A student has set up a blog to document the misogynistic and sexist behaviour she has been subjected to while working in a bar.

The Cambridge graduate, who is currently studying for a masters degree, set up Catalogue of a Barmaid in order to record "the sheer volume of bullshit that I, and others in similar jobs, have to put up with on a daily basis".

The woman, who has remained anonymous, said she used to think misogyny "couldn't possibly be as widespread and ingrained as people told me it is until I started working in a bar".

The student works in central London and proceeds to list various incidences that, as she says, are so shocking "you couldn't make [them] up".

"First, the man who thought he could stare at my chest and comment on my underwear.

"Second, the man who thought his ‘I’ve got something hard for you to work on’ innuendo to my 20-year-old friend (who is far too polite to answer back) was ‘just a bit of banter’.

"I explained this to them, and a woman in the group piped up ‘oh, it’s only a joke. Get over it.’ I replied my job is to serve drinks not to listen to innuendo and sexually inappropriate comments from customers. The group seemed to think that this was part of the job ‘because you’re a bar-maid’ and that if I didn’t like my job I should get another one.

"This particular incident really upset me because I am very unhappy in my job and part of the reason is that I am expected to laugh along with customers when they make comments that amount to wanting to have sex with me. It’s the expectation that the customer (who has all the power in this relationship) is allowed to do or say what they want because they’re parting with cash and that my sexuality and my body can be brought into the transaction."
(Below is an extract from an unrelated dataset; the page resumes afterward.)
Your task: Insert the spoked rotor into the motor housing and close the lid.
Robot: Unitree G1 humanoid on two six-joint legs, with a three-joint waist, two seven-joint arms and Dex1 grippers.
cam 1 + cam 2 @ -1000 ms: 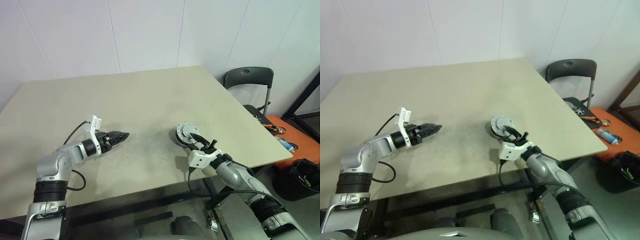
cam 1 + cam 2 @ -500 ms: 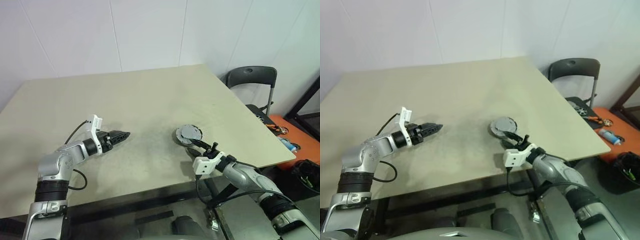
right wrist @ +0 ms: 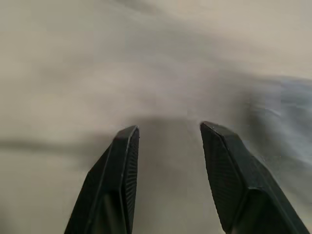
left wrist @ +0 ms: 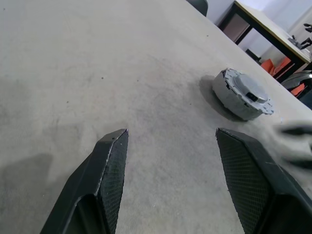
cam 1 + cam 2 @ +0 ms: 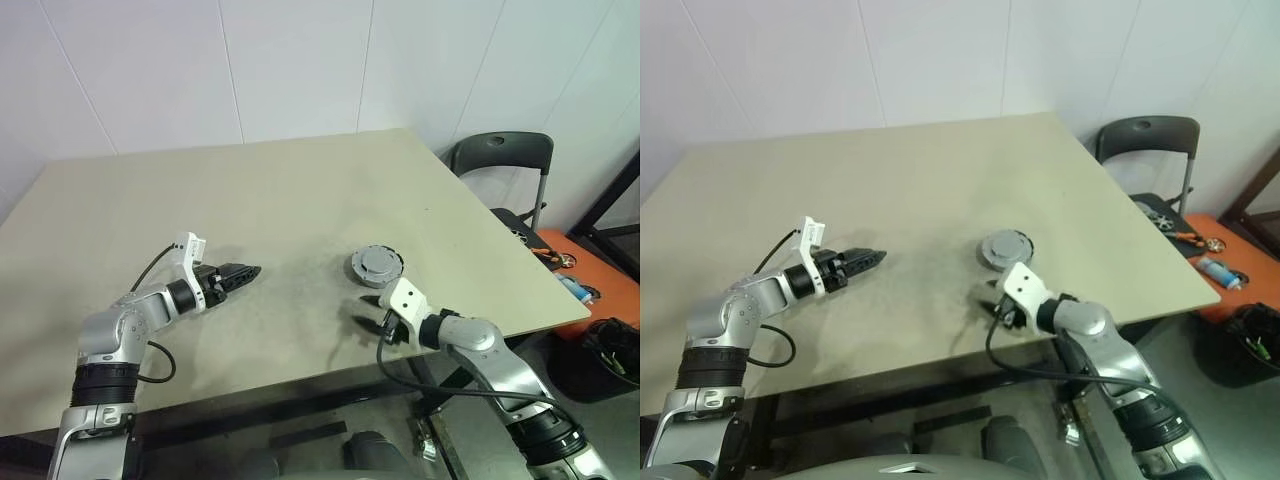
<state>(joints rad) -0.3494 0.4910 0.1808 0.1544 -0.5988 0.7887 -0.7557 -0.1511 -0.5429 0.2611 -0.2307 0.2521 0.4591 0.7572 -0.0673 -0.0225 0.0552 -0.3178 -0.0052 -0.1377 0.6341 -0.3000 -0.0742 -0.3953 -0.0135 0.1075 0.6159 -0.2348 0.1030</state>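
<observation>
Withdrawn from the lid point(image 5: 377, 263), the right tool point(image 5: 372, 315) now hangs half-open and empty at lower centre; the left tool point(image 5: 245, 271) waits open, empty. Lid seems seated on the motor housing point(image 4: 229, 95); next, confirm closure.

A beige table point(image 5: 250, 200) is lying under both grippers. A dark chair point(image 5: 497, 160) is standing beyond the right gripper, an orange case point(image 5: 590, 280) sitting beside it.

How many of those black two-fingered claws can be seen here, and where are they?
2. The left gripper hovers over the table's left half, open and empty. The right gripper is near the front edge, just in front of the closed motor housing, also open.
</observation>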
The student says she has worked at the bar for a year and has experienced "some form of sexual harassment, misogynistic behaviour or just plain rudeness from customers on almost every shift and I’m beginning to tire of it".

She recounts one experience, when one customer disputed the drinks price, saying five pounds was too much, adding "I should be getting a shag too for that price".

After the student refused to serve the man due to their inappropriate comments, she was then called a "bitch".

"For some reason that is unfathomable to me, some men think that they can speak however they want to a woman, that sexual remarks are ‘compliments’ and that women’s bodies exist to be critiqued like a car," she continues to write. "And when you explain that this is not the case, you receive abuse and threatening remarks."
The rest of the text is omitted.